● EXERCISE DIRECTIONS: Exactly reproduce the lines from the top of the entries below through the line containing "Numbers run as", with both ends included.

● RECORDS FOR THE TASK:
----------

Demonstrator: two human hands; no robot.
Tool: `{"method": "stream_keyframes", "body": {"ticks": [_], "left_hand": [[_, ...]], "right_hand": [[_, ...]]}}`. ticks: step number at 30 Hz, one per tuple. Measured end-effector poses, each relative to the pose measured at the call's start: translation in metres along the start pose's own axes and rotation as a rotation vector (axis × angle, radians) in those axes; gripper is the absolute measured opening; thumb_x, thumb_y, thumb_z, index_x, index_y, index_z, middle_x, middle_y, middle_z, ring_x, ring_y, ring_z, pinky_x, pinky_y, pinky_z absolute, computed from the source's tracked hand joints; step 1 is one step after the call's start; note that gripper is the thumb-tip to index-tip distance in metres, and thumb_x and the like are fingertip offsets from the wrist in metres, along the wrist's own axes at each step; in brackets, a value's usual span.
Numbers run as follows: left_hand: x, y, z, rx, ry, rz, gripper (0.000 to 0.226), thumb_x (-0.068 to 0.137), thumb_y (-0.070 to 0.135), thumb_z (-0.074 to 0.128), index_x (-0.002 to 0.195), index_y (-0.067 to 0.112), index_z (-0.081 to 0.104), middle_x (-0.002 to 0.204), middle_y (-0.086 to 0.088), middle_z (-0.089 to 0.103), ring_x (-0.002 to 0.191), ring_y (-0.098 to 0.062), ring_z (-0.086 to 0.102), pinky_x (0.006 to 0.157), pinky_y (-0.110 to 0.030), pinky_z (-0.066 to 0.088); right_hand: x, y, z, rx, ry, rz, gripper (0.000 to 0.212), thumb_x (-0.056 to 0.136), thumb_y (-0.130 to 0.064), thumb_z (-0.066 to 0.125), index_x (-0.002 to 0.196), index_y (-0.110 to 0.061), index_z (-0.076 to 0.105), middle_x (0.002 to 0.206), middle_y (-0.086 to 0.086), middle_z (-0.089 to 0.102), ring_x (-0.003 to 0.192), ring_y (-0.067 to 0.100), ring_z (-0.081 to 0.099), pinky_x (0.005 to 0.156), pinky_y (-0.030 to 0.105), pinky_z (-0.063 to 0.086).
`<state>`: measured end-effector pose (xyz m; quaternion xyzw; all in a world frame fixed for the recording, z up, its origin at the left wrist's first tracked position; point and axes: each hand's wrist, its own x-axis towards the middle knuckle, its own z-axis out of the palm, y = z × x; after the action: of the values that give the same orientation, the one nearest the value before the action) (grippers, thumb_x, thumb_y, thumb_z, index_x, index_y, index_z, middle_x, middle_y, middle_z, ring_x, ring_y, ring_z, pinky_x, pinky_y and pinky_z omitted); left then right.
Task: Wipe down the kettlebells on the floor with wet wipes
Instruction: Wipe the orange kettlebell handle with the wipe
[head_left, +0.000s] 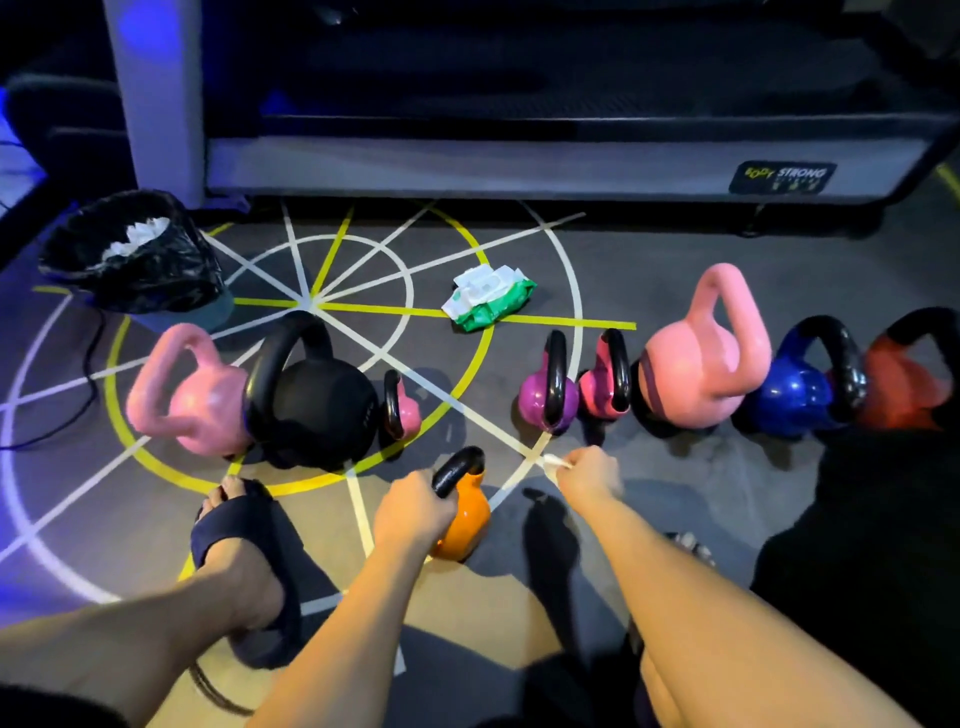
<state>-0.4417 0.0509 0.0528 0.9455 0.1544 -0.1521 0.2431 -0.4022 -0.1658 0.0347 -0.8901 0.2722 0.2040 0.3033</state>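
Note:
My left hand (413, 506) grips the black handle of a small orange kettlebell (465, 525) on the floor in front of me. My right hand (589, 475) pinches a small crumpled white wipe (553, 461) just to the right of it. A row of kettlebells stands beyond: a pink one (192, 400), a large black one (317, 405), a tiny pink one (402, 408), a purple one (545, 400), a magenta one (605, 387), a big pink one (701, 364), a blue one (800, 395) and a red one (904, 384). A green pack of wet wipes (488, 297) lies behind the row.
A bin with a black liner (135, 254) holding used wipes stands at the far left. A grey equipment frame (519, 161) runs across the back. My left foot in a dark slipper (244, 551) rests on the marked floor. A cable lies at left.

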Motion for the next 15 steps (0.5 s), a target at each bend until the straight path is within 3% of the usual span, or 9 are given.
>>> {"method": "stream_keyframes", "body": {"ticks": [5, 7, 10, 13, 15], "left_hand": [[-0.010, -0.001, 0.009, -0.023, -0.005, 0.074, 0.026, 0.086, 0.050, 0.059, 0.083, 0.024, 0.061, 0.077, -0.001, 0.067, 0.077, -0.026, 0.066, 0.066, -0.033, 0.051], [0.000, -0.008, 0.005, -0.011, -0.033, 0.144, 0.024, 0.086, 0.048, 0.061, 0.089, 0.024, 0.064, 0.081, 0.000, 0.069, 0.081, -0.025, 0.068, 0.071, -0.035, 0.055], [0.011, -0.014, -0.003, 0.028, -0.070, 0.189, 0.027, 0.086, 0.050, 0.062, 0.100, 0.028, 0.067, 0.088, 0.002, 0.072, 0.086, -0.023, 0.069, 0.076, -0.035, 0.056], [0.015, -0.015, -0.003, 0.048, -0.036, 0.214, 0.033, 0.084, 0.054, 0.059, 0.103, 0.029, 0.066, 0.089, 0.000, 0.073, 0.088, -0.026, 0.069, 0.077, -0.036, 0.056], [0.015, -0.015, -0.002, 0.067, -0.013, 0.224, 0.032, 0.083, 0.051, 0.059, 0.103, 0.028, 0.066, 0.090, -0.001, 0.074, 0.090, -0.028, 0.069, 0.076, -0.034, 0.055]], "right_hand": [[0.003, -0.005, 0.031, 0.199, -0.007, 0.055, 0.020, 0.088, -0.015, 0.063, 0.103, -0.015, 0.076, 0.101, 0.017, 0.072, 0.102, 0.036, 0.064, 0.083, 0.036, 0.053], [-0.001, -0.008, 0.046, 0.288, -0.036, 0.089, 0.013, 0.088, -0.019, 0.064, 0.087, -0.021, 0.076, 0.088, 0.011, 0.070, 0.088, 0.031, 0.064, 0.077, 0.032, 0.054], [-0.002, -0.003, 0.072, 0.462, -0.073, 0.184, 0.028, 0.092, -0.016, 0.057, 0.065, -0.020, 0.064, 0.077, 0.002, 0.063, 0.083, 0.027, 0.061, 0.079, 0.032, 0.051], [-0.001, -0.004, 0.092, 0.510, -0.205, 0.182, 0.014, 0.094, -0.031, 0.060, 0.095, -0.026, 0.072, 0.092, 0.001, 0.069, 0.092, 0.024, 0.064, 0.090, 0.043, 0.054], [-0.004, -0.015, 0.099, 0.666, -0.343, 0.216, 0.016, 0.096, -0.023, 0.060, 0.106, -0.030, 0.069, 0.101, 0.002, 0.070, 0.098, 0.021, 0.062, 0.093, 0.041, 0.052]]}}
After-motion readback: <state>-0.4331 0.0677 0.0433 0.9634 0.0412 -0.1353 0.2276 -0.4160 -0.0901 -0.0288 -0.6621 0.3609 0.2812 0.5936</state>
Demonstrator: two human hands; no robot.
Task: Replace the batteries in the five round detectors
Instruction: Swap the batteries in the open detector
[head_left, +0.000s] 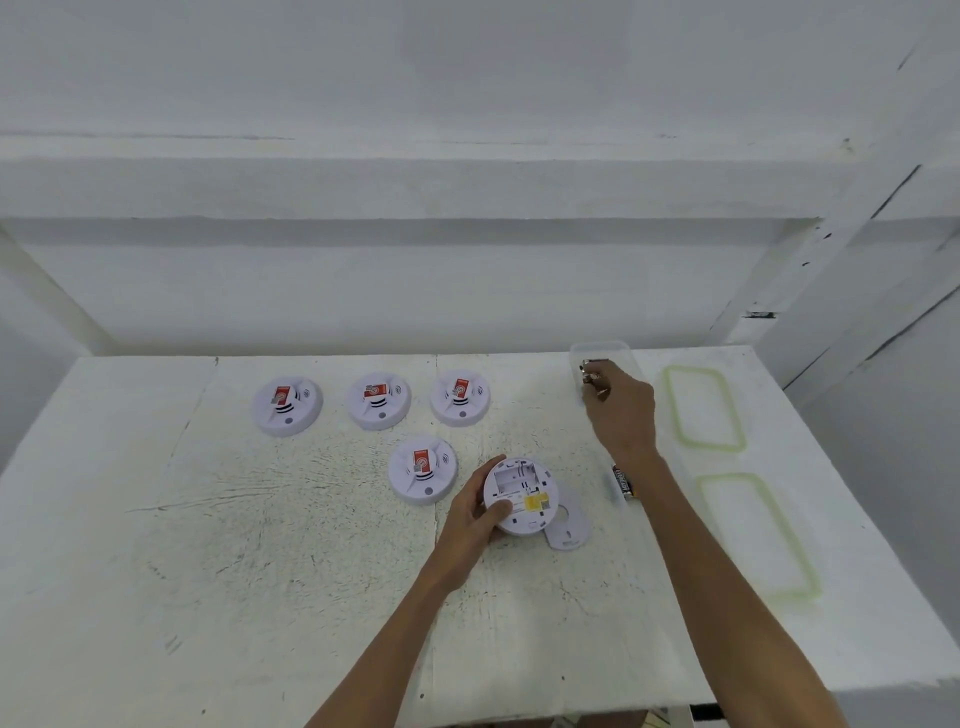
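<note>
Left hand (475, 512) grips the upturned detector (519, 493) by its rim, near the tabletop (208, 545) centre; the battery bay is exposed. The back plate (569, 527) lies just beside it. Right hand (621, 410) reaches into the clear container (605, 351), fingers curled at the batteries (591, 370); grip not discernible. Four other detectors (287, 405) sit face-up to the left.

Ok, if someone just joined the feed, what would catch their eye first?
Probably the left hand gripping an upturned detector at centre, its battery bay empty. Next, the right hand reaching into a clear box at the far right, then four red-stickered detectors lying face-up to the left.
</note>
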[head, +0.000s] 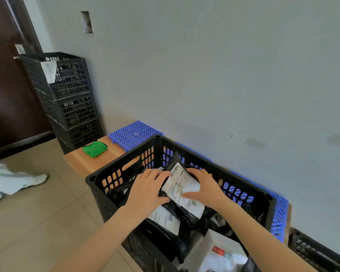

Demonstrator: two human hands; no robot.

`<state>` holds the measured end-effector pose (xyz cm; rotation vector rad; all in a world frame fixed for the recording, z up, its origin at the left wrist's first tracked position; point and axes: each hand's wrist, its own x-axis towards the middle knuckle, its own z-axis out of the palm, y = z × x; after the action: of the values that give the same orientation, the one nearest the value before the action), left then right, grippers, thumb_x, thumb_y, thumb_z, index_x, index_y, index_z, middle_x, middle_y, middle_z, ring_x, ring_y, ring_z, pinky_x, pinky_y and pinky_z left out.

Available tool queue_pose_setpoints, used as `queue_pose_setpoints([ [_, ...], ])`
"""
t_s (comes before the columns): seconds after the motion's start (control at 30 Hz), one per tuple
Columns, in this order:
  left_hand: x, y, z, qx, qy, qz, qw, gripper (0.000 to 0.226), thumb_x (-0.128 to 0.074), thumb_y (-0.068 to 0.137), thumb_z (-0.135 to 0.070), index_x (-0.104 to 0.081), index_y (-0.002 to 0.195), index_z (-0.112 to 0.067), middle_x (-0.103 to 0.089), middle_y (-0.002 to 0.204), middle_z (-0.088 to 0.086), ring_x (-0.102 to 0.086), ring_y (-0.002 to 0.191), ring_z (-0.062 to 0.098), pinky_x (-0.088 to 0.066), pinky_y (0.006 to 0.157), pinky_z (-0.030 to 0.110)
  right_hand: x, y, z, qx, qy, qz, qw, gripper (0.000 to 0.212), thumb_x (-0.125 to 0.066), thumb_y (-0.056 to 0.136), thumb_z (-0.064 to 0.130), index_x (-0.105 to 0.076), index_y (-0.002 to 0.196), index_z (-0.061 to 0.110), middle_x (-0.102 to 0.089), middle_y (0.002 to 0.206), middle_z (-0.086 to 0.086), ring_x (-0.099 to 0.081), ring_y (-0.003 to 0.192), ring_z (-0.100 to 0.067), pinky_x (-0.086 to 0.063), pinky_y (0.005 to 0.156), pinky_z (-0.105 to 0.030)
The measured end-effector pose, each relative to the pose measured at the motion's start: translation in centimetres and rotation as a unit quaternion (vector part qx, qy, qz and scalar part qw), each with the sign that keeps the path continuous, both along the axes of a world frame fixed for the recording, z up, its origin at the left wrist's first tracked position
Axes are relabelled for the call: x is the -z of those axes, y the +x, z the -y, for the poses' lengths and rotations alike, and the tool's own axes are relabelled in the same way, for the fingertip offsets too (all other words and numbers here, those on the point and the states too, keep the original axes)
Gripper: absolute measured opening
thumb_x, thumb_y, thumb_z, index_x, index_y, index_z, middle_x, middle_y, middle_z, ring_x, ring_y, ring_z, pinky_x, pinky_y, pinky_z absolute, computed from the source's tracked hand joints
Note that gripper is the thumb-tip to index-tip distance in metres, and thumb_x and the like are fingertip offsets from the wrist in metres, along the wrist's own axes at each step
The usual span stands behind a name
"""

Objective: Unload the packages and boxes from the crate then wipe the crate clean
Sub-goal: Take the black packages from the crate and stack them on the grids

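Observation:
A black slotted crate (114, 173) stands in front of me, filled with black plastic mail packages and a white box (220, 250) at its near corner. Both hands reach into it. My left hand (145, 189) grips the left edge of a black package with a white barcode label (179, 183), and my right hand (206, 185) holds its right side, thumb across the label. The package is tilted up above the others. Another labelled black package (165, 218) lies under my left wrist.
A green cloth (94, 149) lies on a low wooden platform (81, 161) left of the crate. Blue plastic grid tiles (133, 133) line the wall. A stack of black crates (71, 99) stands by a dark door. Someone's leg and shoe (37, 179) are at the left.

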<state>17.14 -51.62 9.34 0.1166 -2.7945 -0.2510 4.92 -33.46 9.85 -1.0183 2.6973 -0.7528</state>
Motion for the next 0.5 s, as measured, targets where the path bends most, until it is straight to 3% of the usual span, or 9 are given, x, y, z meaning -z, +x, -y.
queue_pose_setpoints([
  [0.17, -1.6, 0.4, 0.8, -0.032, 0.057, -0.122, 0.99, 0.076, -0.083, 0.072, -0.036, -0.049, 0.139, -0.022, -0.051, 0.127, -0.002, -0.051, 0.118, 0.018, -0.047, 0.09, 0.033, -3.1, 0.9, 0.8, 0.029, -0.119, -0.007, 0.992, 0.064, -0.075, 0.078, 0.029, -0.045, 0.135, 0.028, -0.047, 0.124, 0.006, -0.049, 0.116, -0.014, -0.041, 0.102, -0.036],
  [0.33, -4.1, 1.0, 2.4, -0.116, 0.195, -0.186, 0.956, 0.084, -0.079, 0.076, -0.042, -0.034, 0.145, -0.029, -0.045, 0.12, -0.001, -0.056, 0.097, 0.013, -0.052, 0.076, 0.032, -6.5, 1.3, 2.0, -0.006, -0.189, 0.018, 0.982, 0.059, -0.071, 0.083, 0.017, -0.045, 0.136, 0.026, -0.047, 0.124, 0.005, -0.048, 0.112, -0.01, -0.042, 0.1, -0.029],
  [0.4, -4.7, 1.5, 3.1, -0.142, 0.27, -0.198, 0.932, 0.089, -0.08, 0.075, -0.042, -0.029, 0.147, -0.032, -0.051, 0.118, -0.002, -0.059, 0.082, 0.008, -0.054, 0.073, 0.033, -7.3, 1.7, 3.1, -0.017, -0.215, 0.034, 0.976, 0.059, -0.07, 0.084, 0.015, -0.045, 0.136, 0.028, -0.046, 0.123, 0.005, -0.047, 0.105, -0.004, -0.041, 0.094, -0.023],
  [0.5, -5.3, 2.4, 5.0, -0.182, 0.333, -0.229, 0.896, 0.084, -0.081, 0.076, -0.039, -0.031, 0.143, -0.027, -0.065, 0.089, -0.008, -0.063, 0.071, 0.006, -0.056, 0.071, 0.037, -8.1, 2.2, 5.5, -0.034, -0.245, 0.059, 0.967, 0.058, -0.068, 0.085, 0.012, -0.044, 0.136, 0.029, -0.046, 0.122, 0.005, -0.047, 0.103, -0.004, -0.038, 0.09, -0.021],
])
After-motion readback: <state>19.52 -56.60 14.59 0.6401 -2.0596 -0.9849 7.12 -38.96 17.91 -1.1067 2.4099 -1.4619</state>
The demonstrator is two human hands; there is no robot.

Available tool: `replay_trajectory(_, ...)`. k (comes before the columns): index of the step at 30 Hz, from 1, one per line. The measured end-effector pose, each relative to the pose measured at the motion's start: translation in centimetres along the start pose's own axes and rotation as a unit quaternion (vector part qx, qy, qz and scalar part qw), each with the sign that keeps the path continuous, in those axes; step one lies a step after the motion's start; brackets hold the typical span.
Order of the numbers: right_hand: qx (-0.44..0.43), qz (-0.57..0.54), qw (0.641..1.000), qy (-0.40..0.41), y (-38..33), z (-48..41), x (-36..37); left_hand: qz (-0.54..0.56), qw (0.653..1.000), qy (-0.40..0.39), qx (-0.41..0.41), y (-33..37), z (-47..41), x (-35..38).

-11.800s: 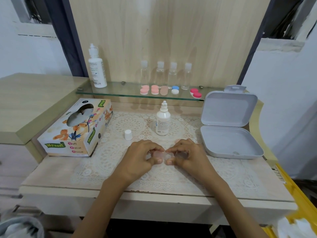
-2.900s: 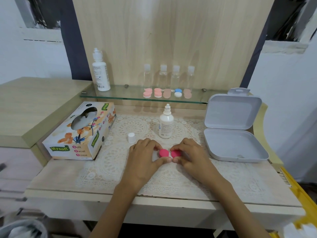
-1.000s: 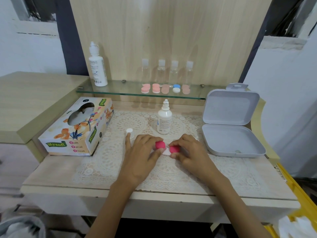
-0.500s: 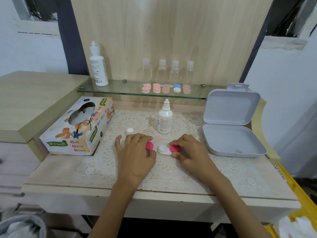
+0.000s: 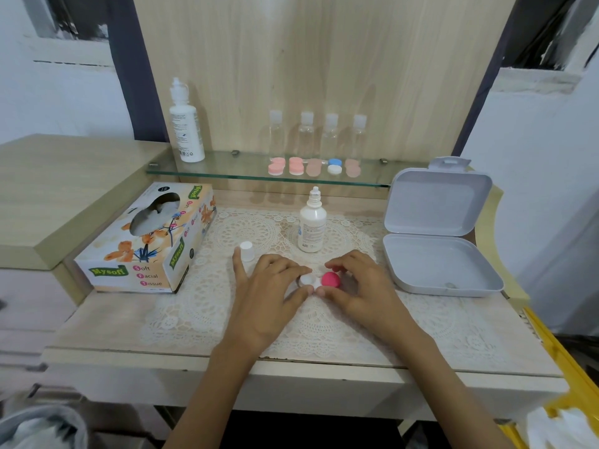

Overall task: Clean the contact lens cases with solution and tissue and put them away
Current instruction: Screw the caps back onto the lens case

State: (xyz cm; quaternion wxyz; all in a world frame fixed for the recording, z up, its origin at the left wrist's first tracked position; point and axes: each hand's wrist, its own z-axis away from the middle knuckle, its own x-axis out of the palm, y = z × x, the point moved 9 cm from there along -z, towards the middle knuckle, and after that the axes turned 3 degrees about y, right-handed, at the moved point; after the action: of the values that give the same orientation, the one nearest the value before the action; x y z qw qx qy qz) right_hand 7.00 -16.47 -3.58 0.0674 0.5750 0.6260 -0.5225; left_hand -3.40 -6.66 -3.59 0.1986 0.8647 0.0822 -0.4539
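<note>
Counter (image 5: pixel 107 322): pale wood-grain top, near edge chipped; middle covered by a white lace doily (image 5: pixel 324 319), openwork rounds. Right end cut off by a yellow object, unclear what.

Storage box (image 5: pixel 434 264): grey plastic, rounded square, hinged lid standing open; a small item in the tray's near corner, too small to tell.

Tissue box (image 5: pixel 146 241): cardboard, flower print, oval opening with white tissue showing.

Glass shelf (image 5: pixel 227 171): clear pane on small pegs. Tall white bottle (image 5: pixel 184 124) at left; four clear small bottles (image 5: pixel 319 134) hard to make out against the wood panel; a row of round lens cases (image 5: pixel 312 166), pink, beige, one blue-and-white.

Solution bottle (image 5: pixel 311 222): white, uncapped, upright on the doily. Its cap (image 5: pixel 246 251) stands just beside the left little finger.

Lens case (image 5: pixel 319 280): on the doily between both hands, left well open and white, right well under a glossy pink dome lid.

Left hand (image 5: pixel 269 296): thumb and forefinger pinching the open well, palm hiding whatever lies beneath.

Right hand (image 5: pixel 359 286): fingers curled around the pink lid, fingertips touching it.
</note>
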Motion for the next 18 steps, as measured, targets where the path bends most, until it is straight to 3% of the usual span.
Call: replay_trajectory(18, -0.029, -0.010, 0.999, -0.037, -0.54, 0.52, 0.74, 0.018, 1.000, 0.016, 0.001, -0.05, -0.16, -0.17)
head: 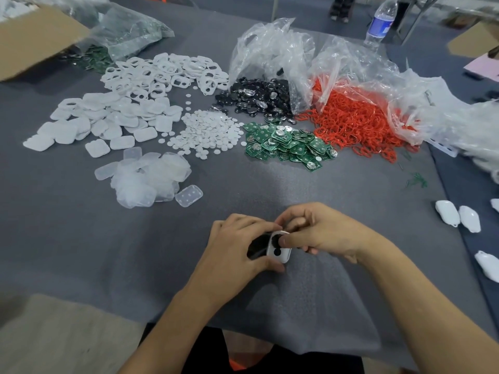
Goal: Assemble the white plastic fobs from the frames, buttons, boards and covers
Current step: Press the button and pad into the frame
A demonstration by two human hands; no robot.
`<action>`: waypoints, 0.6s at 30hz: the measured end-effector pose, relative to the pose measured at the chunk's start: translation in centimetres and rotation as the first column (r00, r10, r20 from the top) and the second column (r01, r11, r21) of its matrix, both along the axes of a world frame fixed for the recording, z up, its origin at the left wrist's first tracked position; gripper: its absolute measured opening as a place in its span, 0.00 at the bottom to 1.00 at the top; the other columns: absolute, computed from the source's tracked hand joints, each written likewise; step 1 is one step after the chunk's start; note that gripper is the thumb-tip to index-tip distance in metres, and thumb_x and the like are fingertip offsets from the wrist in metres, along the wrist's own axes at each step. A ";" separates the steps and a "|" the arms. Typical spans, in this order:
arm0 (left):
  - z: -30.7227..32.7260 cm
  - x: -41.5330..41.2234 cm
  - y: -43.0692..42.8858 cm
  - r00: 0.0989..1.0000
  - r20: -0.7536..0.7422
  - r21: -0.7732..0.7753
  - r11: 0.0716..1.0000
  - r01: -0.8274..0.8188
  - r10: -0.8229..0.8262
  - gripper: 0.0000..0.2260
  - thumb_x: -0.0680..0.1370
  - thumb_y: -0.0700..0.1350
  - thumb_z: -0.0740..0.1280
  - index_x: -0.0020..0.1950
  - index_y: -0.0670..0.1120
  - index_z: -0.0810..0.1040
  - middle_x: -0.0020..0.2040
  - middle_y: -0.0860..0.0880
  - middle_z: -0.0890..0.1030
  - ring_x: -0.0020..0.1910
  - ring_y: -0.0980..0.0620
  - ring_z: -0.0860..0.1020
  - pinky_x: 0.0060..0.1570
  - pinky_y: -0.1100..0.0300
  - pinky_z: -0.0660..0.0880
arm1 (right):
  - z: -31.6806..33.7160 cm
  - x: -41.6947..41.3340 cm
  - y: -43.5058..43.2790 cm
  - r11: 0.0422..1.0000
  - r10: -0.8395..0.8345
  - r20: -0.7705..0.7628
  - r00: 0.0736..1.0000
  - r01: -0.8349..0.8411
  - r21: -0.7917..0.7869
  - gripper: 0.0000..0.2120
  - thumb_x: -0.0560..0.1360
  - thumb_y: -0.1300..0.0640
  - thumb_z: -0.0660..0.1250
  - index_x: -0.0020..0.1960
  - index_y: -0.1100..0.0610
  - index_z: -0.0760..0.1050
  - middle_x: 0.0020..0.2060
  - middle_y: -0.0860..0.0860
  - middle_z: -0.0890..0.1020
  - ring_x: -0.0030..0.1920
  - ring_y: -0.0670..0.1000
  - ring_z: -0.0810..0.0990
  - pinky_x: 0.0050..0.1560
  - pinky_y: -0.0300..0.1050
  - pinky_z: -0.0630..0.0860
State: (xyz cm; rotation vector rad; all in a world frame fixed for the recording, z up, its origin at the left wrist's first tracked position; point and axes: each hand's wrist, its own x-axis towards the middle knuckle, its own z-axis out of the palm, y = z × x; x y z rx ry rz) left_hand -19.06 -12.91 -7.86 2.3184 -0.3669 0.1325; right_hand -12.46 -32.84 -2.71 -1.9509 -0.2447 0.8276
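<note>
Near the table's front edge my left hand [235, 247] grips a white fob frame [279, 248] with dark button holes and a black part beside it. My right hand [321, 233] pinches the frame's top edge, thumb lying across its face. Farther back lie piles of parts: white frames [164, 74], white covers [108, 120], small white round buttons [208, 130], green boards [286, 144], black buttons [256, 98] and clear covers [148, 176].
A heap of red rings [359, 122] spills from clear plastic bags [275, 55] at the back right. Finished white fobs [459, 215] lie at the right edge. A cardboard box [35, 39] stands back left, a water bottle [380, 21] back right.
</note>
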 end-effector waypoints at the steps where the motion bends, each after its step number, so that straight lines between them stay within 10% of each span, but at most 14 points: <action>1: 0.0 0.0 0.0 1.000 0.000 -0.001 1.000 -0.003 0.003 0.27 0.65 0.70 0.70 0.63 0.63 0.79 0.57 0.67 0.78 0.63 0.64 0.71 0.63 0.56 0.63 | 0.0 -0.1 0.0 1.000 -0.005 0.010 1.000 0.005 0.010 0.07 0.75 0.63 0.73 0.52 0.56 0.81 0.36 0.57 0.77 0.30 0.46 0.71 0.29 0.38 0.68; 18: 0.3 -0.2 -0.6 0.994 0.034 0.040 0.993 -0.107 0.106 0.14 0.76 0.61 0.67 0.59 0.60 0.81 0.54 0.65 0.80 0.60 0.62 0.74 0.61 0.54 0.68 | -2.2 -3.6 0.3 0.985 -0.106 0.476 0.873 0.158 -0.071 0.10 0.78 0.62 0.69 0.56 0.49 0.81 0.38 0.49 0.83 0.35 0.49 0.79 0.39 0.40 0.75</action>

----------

● RESPONSE AREA:
Demonstrator: two human hands; no robot.
Tool: `{"method": "stream_keyframes", "body": {"ticks": [_], "left_hand": [[_, ...]], "right_hand": [[_, ...]]}}`. ticks: step number at 30 Hz, one per tuple. Measured end-effector poses, each relative to the pose measured at the call's start: translation in metres along the start pose's own axes and rotation as a rotation vector (axis × angle, radians) in those axes; gripper is the absolute measured opening; thumb_x, thumb_y, thumb_z, index_x, index_y, index_z, middle_x, middle_y, middle_z, ring_x, ring_y, ring_z, pinky_x, pinky_y, pinky_z absolute, computed from the source's tracked hand joints; step 1 is one step after the call's start; note that gripper is the thumb-tip to index-tip distance in metres, and thumb_x and the like are fingertip offsets from the wrist in metres, along the wrist's own axes at each step; in brackets, a value's usual span.
Numbers run as follows: left_hand: x, y, z, rx, ry, rz, gripper (0.000 to 0.226), thumb_x (-0.068 to 0.137), thumb_y (-0.070 to 0.135), thumb_z (-0.074 to 0.128), index_x (-0.002 to 0.195), index_y (-0.067 to 0.112), index_z (-0.081 to 0.104), middle_x (-0.002 to 0.204), middle_y (-0.086 to 0.088), middle_z (-0.089 to 0.103), ring_x (-0.002 to 0.191), ring_y (-0.098 to 0.062), ring_z (-0.086 to 0.102), pinky_x (0.006 to 0.157), pinky_y (-0.110 to 0.030), pinky_z (-0.066 to 0.088); right_hand: x, y, z, rx, ry, rz, gripper (0.000 to 0.212), thumb_x (-0.056 to 0.136), thumb_y (-0.130 to 0.064), thumb_z (-0.066 to 0.125), index_x (-0.002 to 0.196), index_y (-0.110 to 0.061), index_z (-0.076 to 0.105), middle_x (0.002 to 0.206), middle_y (-0.086 to 0.086), middle_z (-0.089 to 0.102), ring_x (-0.003 to 0.192), ring_y (-0.067 to 0.100), ring_z (-0.081 to 0.099), pinky_x (0.005 to 0.156), pinky_y (-0.030 to 0.105), pinky_z (-0.063 to 0.086).

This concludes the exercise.